The purpose of this report is to analyze current weather conditions in selected cities to provide insights for optimizing tourism activities. The analysis focuses on temperature, humidity, wind speed, and precipitation levels across five locations: Birmingham, AL; Nashville, TN; Orlando, FL; Pensacola, FL; and Savannah, GA.
The weather data was collected using the OpenWeatherMap API, which provided real-time weather conditions for each city. The collected parameters include: - Temperature (°F) - Humidity (%) - Wind Speed (mph) - Precipitation (inches) - Sunrise and Sunset Times
library(dplyr)
##
## Attaching package: 'dplyr'
## The following objects are masked from 'package:stats':
##
## filter, lag
## The following objects are masked from 'package:base':
##
## intersect, setdiff, setequal, union
library(ggplot2)
# Load the cleaned dataset
weather_data <- read.csv("current_weather_data.csv")
# Extract key insights dynamically
hottest_city <- weather_data$City[which.max(weather_data$Temperature_F)]
coldest_city <- weather_data$City[which.min(weather_data$Temperature_F)]
rainiest_city <- weather_data$City[which.max(weather_data$Precipitation_in)]
windiest_city <- weather_data$City[which.max(weather_data$Wind_Speed_mph)]
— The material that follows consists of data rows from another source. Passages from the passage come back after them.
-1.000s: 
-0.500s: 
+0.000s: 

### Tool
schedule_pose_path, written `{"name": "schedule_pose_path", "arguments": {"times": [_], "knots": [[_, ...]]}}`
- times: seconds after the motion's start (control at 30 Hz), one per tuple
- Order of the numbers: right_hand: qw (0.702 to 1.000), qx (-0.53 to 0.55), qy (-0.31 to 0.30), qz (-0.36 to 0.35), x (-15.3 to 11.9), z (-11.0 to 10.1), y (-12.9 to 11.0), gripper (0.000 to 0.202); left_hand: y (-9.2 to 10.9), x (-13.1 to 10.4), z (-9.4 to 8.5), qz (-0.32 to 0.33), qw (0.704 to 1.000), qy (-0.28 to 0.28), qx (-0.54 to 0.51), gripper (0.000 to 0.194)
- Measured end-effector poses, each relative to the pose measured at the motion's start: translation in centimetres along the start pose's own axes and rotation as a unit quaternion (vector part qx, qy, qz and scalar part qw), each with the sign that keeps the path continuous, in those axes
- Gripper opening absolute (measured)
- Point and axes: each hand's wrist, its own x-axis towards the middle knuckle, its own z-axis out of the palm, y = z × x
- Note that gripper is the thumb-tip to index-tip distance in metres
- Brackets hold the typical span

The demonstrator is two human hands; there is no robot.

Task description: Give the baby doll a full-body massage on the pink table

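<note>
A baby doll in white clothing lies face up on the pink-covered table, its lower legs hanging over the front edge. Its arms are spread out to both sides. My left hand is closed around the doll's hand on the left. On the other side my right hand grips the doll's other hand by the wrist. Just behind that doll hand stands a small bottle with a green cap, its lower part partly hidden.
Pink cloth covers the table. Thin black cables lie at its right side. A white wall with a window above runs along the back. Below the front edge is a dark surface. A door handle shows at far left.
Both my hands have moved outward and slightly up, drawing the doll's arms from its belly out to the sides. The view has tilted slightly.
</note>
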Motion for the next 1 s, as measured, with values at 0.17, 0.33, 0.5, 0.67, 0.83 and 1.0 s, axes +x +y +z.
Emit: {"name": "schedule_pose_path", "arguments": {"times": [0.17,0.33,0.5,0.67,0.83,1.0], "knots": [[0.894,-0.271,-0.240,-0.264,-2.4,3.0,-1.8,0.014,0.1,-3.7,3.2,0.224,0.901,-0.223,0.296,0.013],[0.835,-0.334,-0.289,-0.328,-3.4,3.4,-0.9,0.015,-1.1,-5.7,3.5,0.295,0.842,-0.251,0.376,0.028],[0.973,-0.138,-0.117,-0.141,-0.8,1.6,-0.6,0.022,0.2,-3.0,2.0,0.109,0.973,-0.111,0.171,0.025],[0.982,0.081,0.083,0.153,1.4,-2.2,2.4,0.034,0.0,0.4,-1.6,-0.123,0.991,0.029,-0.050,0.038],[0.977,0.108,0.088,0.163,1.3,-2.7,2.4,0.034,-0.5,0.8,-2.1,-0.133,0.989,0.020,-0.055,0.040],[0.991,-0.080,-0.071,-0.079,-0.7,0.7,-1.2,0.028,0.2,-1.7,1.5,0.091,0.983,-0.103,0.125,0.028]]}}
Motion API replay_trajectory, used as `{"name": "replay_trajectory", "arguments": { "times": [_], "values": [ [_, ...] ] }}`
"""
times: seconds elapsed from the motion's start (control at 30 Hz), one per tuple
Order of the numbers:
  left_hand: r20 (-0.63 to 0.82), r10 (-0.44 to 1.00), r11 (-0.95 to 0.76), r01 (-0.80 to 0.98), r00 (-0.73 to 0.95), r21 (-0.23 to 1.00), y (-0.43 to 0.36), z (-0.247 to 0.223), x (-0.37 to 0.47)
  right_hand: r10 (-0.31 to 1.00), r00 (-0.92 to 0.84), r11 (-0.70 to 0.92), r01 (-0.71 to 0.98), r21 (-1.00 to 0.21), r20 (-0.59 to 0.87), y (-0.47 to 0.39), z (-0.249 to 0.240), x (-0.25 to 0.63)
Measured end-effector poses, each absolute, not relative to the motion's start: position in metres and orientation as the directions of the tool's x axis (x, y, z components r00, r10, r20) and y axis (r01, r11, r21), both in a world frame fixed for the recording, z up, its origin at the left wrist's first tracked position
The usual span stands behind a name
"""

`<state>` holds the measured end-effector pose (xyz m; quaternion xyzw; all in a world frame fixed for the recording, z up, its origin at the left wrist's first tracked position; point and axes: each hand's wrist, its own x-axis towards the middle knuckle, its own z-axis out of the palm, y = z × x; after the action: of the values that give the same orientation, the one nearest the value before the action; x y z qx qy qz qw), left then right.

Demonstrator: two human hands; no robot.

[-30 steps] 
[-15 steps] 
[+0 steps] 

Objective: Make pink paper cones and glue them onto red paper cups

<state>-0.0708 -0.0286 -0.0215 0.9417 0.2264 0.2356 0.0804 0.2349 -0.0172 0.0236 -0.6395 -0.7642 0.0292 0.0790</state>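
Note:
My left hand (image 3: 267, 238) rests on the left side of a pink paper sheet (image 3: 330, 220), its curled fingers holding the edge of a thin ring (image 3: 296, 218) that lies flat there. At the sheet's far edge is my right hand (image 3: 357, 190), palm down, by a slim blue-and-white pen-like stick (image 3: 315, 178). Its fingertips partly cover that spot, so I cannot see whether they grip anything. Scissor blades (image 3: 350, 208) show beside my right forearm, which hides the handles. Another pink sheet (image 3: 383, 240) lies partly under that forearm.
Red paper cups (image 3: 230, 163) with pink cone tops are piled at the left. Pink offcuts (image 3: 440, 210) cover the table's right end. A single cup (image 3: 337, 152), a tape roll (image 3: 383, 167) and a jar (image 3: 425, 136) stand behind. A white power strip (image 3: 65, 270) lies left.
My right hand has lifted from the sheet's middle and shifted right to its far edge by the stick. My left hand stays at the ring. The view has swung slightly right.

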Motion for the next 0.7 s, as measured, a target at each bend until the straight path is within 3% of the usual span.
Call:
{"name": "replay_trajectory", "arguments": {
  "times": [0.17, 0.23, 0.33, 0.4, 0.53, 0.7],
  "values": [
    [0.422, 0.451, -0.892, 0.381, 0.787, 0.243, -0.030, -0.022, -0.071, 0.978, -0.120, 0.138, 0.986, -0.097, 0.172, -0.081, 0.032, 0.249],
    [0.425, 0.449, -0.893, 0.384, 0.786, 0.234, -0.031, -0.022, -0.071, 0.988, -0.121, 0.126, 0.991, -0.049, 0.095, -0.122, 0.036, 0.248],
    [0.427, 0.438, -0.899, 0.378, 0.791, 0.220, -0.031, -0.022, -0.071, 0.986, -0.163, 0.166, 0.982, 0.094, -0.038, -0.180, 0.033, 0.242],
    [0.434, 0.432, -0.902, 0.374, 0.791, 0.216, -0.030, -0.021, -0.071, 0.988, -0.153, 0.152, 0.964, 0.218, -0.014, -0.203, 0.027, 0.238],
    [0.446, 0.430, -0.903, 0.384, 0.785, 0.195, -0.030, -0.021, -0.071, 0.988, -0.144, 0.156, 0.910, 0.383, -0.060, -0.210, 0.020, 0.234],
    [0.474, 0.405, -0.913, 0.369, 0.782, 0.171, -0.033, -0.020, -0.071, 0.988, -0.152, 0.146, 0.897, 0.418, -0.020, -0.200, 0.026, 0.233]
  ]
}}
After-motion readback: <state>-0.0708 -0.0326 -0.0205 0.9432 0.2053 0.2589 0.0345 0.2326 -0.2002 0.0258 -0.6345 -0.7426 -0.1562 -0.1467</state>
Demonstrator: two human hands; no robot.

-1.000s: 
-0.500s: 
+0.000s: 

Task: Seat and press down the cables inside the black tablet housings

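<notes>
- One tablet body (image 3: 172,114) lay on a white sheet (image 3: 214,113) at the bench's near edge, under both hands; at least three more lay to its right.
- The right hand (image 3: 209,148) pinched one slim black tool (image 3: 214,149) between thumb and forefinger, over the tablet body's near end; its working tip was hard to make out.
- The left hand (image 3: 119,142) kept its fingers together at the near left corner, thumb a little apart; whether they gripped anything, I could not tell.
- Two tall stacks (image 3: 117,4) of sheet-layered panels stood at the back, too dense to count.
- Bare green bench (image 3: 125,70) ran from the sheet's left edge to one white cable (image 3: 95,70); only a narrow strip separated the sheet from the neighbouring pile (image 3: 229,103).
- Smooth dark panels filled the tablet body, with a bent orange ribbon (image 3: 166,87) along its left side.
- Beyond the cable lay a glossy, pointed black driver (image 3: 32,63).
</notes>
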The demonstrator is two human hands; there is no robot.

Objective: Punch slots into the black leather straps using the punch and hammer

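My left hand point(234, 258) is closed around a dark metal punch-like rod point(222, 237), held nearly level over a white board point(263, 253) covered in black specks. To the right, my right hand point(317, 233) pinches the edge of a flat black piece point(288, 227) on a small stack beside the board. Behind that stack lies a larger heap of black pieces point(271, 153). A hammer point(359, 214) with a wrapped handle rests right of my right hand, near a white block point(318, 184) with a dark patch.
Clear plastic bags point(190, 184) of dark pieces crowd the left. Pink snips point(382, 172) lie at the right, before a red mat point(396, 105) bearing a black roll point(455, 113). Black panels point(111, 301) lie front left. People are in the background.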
ggplot(weather_data, aes(x = City, y = Temperature_F, fill = City)) +
geom_bar(stat = "identity") +
labs(
title = "Current Temperature by City",
subtitle = "Comparing temperature across tourism locations",
x = "City",
y = "Temperature (°F)",
fill = "City"
) +
theme_minimal()
## 3.2 Humidity Levels
ggplot(weather_data, aes(x = City, y = Humidity, fill = City)) +
geom_bar(stat = "identity") +
labs(
title = "Current Humidity Levels by City",
subtitle = "Comparing humidity levels across tourism locations",
x = "City",
y = "Humidity (%)",
fill = "City"
) +
theme_minimal()
## 3.3 Wind Speed Comparison
ggplot(weather_data, aes(x = City, y = Wind_Speed_mph, fill = City)) +
geom_bar(stat = "identity") +
labs(
title = "Current Wind Speed by City",
subtitle = "Comparing wind speeds across tourism locations",
x = "City",
y = "Wind Speed (mph)",
fill = "City"
) +
theme_minimal()
## 3.4 Precipitation Analysis
ggplot(weather_data, aes(x = City, y = Precipitation_in, fill = City)) +
geom_bar(stat = "identity") +
labs(
title = "Current Precipitation by City",
subtitle = "Comparing rainfall across tourism locations",
x = "City",
y = "Precipitation (inches)",
fill = "City"
) +
theme_minimal()
This analysis provides actionable insights for the tourism company to optimize customer experiences based on real-time weather data. By adjusting tour schedules, pricing, and marketing strategies based on weather conditions, the company can enhance visitor satisfaction and improve business operations.